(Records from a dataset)
────────────────

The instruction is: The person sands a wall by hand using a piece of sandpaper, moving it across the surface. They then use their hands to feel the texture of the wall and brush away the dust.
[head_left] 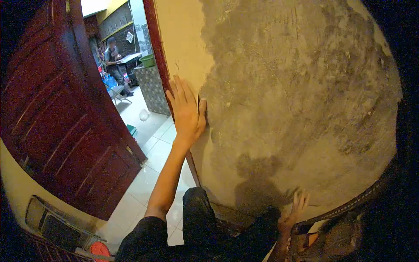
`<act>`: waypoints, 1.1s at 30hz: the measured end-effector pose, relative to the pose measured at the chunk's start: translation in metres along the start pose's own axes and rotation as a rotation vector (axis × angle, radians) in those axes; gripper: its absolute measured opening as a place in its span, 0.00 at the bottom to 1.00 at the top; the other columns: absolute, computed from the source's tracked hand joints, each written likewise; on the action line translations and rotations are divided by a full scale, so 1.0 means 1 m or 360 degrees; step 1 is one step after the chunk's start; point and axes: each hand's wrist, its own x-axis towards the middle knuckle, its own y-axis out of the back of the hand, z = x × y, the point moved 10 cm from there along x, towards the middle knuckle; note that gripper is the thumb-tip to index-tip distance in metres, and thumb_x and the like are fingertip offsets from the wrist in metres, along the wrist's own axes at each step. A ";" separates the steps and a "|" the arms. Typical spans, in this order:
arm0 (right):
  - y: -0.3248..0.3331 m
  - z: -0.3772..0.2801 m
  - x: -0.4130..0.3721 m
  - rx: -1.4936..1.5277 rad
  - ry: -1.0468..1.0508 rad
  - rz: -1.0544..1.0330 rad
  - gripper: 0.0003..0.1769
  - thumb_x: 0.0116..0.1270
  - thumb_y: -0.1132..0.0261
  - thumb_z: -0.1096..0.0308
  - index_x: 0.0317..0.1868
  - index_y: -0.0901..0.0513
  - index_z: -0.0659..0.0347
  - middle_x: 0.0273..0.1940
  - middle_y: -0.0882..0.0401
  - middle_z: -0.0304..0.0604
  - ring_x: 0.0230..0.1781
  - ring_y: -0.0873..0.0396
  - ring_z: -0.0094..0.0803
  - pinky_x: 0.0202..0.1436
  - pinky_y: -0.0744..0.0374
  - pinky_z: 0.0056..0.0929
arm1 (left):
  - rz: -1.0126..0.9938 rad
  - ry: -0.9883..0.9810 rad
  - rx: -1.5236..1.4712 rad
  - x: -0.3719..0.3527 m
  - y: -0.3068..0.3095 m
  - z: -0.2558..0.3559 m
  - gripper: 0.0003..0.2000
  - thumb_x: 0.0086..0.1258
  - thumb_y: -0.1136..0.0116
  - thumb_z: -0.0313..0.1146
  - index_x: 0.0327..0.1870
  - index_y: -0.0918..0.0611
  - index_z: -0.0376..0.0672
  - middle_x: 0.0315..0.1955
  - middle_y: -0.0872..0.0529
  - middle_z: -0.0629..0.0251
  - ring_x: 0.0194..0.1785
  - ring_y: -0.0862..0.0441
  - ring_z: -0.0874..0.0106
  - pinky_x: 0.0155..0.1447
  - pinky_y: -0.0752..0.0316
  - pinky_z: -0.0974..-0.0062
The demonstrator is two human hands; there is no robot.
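Observation:
My left hand (187, 114) lies against the wall beside the doorway, fingers stretched upward and thumb apart. Its outer fingers reach the dark red door frame (158, 41). Above it the wall has a yellow painted strip (181, 32); to the right spreads a rough grey, patchy plaster surface (279, 91). Low on the right, my right hand (295, 210) has its fingers spread, close to the bottom of the plaster. Neither hand shows anything in its grasp. The shadow (257, 179) of my head and shoulders falls on the wall between them.
A dark red panelled door (65, 113) stands ajar on the left. Beyond the doorway, a person (113, 56) stands near a folding chair (115, 92) and a counter with a green basin (148, 60). At lower left are a metal-framed chair (61, 227) and a red object (100, 249).

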 end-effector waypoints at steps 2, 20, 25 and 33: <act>-0.001 0.018 0.002 -0.0234 -0.0096 0.0044 0.37 0.74 0.55 0.43 0.72 0.39 0.63 0.75 0.50 0.58 0.77 0.58 0.61 0.75 0.55 0.58 | 0.0280 -0.0094 -0.0003 0.027 0.014 0.005 0.32 0.73 0.53 0.36 0.71 0.46 0.24 0.73 0.54 0.36 0.78 0.61 0.43 0.75 0.66 0.41; -0.051 0.059 -0.008 0.0022 -0.0367 -0.0002 0.42 0.72 0.48 0.52 0.75 0.52 0.70 0.77 0.60 0.62 0.78 0.63 0.58 0.77 0.60 0.53 | 0.0393 -0.0350 0.0007 0.095 0.039 0.003 0.32 0.73 0.53 0.36 0.73 0.46 0.30 0.75 0.53 0.43 0.79 0.61 0.49 0.77 0.69 0.46; -0.038 0.048 -0.003 -0.0167 -0.0222 0.0038 0.42 0.71 0.47 0.55 0.75 0.54 0.70 0.77 0.60 0.62 0.78 0.63 0.57 0.78 0.61 0.51 | 0.0451 -0.0572 0.0449 0.205 0.075 0.017 0.18 0.73 0.56 0.34 0.60 0.28 0.38 0.70 0.45 0.36 0.76 0.60 0.37 0.69 0.59 0.27; -0.046 0.048 0.006 -0.0068 -0.0217 0.0018 0.43 0.70 0.47 0.56 0.75 0.56 0.71 0.77 0.61 0.61 0.78 0.63 0.56 0.78 0.60 0.48 | 0.0695 -0.0743 0.0267 0.201 0.077 0.011 0.19 0.74 0.57 0.35 0.61 0.28 0.37 0.70 0.45 0.36 0.76 0.58 0.37 0.69 0.58 0.28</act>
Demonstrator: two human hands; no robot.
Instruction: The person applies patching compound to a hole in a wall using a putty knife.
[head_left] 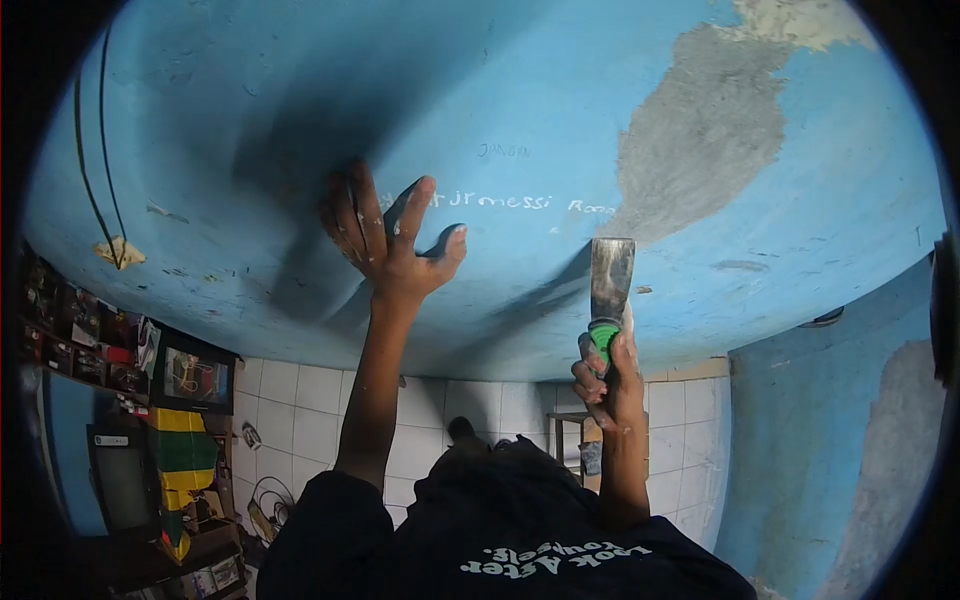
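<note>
My right hand (612, 372) is wrapped round the green handle of a scraper (611, 280). Its broad metal blade points up, with the edge at the blue wall (520, 110), just below a grey bare patch (705, 120). White dust marks the fingers of this hand. My left hand (395, 235) is spread against the wall to the left, fingers apart and nothing in it. White handwriting (500, 201) runs across the paint between the two hands, partly behind the left fingers.
White floor tiles (320, 410) lie below the wall. A small wooden stool (570, 440) stands near my right forearm. At the left are a screen (195, 375), shelves with items (75, 320) and a yellow-green cloth (185, 450). Cords (105, 150) hang on the wall.
</note>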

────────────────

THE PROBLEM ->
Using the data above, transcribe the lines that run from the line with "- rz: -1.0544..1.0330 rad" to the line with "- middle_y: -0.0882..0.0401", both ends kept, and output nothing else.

SOLUTION TO THE EXERCISE ->
  - rz: -1.0544..1.0330 rad
  - gripper: 0.0003..0.1769
  - thumb_x: 0.0116..0.1270
  - thumb_y: -0.1132..0.0261
  - thumb_z: -0.1096..0.0308
  - index_x: 0.0317..0.1868
  - index_y: -0.0901..0.0513
  - index_z: -0.0659..0.0347
  - middle_x: 0.0273..0.1940
  - middle_y: -0.0882..0.0401

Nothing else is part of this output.